The BSim Program Correlator uses the decompiler to generate confidence scores between potentially matching functions in the source and destination programs. Function call-graphs are used to further boost the scores and distinguish between conflicting matches.
The decompiler generates a formal feature vector for a function, where individual features are extracted from the control-flow and data-flow characteristics of its normalized p-code representation.
Functions are compared by comparing their corresponding feature vectors, from which similarity and confidence scores are extracted.
A confidence score, for this correlator, is an open-ended floating-point value (ranging from -infinity to +infinity) describing the amount of correspondence between the control-flow and data-flow of two functions. A good working range for setting thresholds (below) and for describing function pairs with some matching features is 0.0 to 100.0. A score of 0.0 corresponds to functions with roughly equal amounts of similar and dissimilar features. A score of 10.0 is typical for small identical functions, and 100.0 is achieved by pairs of larger sized identical functions. Ghidra BSIM Docs
BSIM correlator first impressions
- The BSIM correlator is great for matching.
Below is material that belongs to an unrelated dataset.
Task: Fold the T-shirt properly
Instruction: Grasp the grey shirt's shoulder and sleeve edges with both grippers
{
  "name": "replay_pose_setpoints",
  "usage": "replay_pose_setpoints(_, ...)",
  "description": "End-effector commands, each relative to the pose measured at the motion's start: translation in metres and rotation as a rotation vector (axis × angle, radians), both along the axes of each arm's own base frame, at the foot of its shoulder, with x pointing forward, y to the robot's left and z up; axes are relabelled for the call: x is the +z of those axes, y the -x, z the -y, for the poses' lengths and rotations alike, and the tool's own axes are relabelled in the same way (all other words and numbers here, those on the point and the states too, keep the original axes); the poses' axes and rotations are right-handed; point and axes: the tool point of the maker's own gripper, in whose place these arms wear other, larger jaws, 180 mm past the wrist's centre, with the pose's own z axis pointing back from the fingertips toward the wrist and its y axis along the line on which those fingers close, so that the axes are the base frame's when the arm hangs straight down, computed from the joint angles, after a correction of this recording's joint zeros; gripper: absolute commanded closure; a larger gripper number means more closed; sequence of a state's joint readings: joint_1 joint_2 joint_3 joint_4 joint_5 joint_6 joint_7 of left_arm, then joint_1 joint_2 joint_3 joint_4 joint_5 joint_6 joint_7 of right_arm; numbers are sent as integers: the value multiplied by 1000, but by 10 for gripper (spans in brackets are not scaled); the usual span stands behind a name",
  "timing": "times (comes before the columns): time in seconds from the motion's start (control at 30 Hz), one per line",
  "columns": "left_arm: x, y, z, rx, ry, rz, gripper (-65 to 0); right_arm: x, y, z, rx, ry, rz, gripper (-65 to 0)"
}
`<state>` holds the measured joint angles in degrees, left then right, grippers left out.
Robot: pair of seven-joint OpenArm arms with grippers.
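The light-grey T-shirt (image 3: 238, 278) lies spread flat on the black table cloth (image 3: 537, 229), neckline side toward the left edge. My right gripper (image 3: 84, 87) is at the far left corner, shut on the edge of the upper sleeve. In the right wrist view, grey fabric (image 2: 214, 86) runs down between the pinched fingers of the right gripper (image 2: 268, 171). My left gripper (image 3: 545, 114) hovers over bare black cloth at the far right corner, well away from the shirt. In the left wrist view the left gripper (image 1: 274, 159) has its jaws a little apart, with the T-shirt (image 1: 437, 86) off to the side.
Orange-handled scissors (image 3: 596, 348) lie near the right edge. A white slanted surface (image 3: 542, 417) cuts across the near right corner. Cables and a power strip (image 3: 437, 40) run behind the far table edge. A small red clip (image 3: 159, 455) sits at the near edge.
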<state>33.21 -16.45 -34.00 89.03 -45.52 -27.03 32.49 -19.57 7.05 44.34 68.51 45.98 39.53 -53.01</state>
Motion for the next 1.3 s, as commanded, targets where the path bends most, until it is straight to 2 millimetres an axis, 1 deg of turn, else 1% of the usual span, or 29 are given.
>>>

The overall improvement for #ghidriff is a net plus, but some custom #ghidriff correlators were already providing similar structural matching (not as good, but similar) 💪
- Speculation: 🧐 BSIM is the reason why Ghidra Version Tracking was lacking structural matching heuristics. This is why ghidriff has its own structural function matching. BSIM is a more accurate and powerful version.
- Adding BSIM to #ghidriff slows it down a bit. This is because BSIM decompiles all functions to match based on data flow and call graphs, and #ghidriff similarly already does this to make matching decisions. It has been optimized. 🤓
ghidriff BSIM correlations options
BSIM Options:
--bsim, --no-bsim Toggle using BSIM correlation (default: True)
--bsim-full, --no-bsim-full
Slower but better matching. Use only when needed (default: False)
You can run ghidriff with or without BSIM. My recommendation is to run with. The --bsim-full
will allow you to match with BSIM across the full address space. It is generally recommended not to run full, but might be worth a try if you have a complicated diff as BSIM might pick up some new matches.